● **Exercise aim**
Pictures do not belong in your copy. Repeat all the other data exactly.

● **Dataset extract**
====================

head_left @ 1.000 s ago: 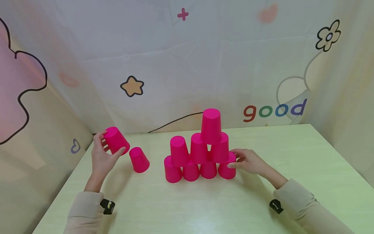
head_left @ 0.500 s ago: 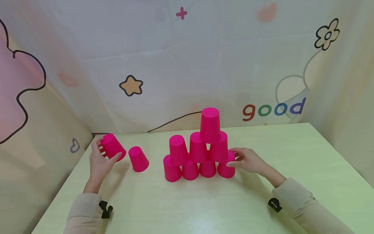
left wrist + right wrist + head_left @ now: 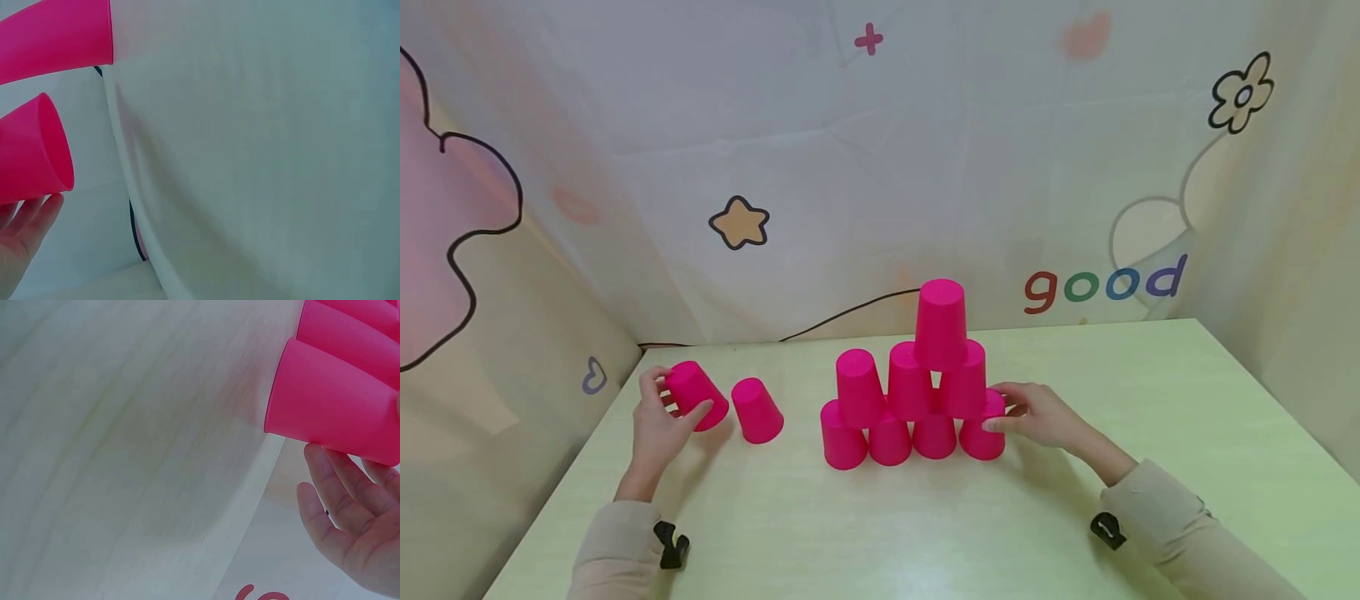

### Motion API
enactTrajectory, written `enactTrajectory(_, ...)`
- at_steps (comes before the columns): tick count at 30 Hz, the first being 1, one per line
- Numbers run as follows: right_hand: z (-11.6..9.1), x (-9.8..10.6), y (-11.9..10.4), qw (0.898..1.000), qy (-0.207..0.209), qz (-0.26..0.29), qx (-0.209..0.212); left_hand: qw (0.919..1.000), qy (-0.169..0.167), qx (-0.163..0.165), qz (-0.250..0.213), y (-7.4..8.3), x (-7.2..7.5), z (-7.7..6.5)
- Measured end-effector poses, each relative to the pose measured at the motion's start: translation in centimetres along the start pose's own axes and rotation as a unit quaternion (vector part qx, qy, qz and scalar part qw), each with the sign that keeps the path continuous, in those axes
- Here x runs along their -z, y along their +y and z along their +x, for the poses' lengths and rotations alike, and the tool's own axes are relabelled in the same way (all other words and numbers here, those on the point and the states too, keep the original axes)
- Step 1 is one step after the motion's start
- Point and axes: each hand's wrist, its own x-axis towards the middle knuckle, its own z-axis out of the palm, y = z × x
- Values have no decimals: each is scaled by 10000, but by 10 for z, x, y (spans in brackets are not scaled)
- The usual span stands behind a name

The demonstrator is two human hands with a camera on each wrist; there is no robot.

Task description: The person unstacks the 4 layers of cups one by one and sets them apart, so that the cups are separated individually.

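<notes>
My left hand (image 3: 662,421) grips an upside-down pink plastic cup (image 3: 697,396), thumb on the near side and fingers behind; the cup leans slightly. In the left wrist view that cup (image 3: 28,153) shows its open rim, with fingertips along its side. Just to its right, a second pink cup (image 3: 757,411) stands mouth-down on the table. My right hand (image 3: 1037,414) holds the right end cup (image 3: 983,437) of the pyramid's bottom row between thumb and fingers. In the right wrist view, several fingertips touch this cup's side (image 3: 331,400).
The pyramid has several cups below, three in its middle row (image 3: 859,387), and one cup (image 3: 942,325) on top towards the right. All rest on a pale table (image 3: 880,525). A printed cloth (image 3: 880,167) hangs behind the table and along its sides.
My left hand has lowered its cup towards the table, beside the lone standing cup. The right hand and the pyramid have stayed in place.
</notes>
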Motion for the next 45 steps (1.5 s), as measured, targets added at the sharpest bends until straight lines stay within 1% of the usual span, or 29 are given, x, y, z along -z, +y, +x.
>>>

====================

● **Answer box**
head_left @ 1.000 s ago: 
head_left @ 0.500 s ago: 
left wrist + right wrist + head_left @ now: 

### Motion API
enactTrajectory, written `enactTrajectory(_, ...)`
- at_steps (comes before the columns): tick count at 30 Hz, the first being 1, one per line
- Numbers run as follows: right_hand: z (-11.6..9.1), x (-9.8..10.6), y (-11.9..10.4), qw (0.898..1.000), qy (-0.207..0.209), qz (-0.26..0.29), qx (-0.209..0.212); left_hand: qw (0.919..1.000), qy (-0.169..0.167), qx (-0.163..0.165), qz (-0.250..0.213), y (-7.4..8.3), x (-7.2..7.5), z (-7.7..6.5)
- Measured end-effector poses, each relative to the pose measured at the motion's start: translation in centimetres along the start pose's own axes and rotation as a unit quaternion (vector part qx, qy, qz and scalar part qw), each with the sign that keeps the path continuous, in those axes
- Here x runs along their -z, y along their +y and z along their +x, for the poses' lengths and rotations alike, and the tool's own axes are relabelled in the same way (all other words and numbers here, those on the point and the states too, keep the original axes)
- Step 1 is one step after the motion's start
- Point and axes: each hand's wrist, its own x-axis towards the middle knuckle, its own z-axis out of the palm, y = z × x
- Values have no decimals: each is scaled by 10000, but by 10 for z, x, y (spans in brackets are not scaled)
- The usual span stands behind a name

The demonstrator is two human hands with a camera on each wrist; there is no robot.

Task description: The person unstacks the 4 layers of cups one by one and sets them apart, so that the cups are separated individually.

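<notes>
My left hand (image 3: 662,421) grips an upside-down pink plastic cup (image 3: 697,396), thumb on the near side and fingers behind; the cup leans slightly. In the left wrist view that cup (image 3: 28,153) shows its open rim, with fingertips along its side. Just to its right, a second pink cup (image 3: 757,411) stands mouth-down on the table. My right hand (image 3: 1037,414) holds the right end cup (image 3: 983,437) of the pyramid's bottom row between thumb and fingers. In the right wrist view, several fingertips touch this cup's side (image 3: 331,400).
The pyramid has several cups below, three in its middle row (image 3: 859,387), and one cup (image 3: 942,325) on top towards the right. All rest on a pale table (image 3: 880,525). A printed cloth (image 3: 880,167) hangs behind the table and along its sides.
My left hand has lowered its cup towards the table, beside the lone standing cup. The right hand and the pyramid have stayed in place.
</notes>
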Motion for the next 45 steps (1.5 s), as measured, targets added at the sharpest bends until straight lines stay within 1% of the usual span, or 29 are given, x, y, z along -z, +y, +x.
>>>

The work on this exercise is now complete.